On the basis of the records below, report how many lines contain the word "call". Nothing else should be given.

RECORDS SUPPLIED –

_ _ _ _ _ _ _

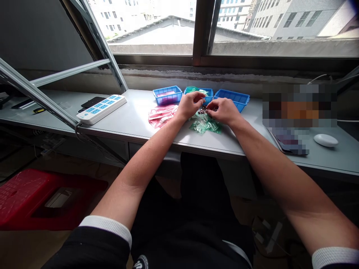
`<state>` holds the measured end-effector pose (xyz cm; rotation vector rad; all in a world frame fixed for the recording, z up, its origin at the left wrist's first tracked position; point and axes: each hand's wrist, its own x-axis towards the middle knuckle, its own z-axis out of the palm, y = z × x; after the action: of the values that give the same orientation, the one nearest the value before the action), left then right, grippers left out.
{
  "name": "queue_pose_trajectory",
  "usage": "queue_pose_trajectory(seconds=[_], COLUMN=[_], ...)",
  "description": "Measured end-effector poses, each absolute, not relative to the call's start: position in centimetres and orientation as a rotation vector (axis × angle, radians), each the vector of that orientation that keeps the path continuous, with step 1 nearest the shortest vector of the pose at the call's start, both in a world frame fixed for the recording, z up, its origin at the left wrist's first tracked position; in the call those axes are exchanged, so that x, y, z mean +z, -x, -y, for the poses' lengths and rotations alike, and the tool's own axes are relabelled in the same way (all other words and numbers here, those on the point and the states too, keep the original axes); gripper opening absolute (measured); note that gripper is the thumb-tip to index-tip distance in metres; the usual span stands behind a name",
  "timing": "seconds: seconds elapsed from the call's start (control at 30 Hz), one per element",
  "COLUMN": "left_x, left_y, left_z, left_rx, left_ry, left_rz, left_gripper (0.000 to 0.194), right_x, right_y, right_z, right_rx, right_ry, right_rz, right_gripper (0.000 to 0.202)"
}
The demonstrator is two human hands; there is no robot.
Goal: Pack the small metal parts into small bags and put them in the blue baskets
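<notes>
Both my hands are over the table beside the middle blue basket [209, 98]. My left hand [190, 104] has its fingers bent together at the basket's front; what they hold, if anything, is too small to tell. My right hand [224, 111] pinches at a small pile of dark brown pieces [202, 110], its fingertips touching them. Green clear packets [204, 124] lie just in front of the pile, and more green packets [192, 89] are in the middle basket. Pink packets [162, 115] lie left of my left hand, below the left blue basket [168, 99] with pink packets in it.
The right blue basket [238, 98] stands behind my right hand. A white power strip [102, 109] and a metal frame [108, 56] are at the left. A white mouse [325, 140] lies at the right, near a blurred-out area. A red stool [50, 198] is below the table.
</notes>
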<state>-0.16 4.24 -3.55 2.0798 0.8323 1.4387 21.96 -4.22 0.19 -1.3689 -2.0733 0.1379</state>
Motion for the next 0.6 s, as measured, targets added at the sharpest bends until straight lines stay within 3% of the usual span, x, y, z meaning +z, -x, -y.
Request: queue_pose_trajectory(seconds=[0.27, 0.6], left_x=[-3.3, -2.7], left_y=[0.2, 0.4], left_z=[-3.6, -3.0], left_rx=[1.411, 1.298], left_ry=[-2.071, -2.138], left_rz=[-0.862, -0.823], left_gripper=[0.024, 0.019], right_x=[0.0, 0.6], right_y=[-21.9, -20.9], right_z=[4.0, 4.3], right_rx=[0.173, 0.306], right_ry=[1.407, 1.220], right_rz=[2.147, 1.707], right_gripper=[0.022, 0.018])
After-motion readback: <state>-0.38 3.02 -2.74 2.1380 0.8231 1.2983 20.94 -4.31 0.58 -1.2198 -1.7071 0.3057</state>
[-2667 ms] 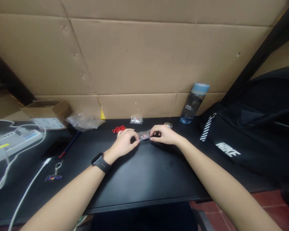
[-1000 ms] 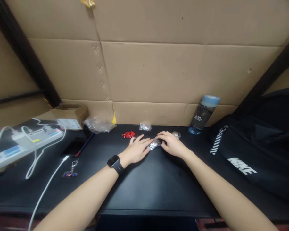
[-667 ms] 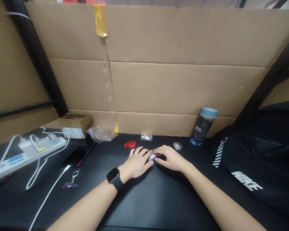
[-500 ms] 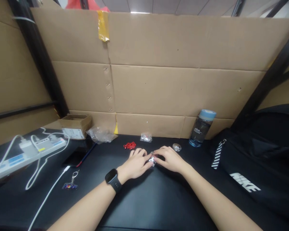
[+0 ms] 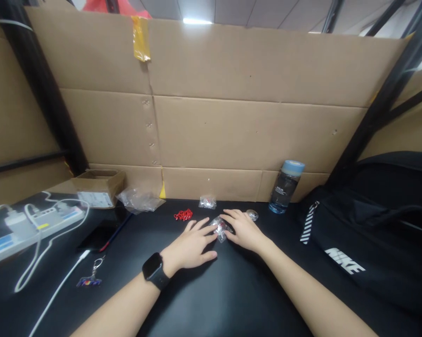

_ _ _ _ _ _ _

ANSWER TO THE PROBLEM – 2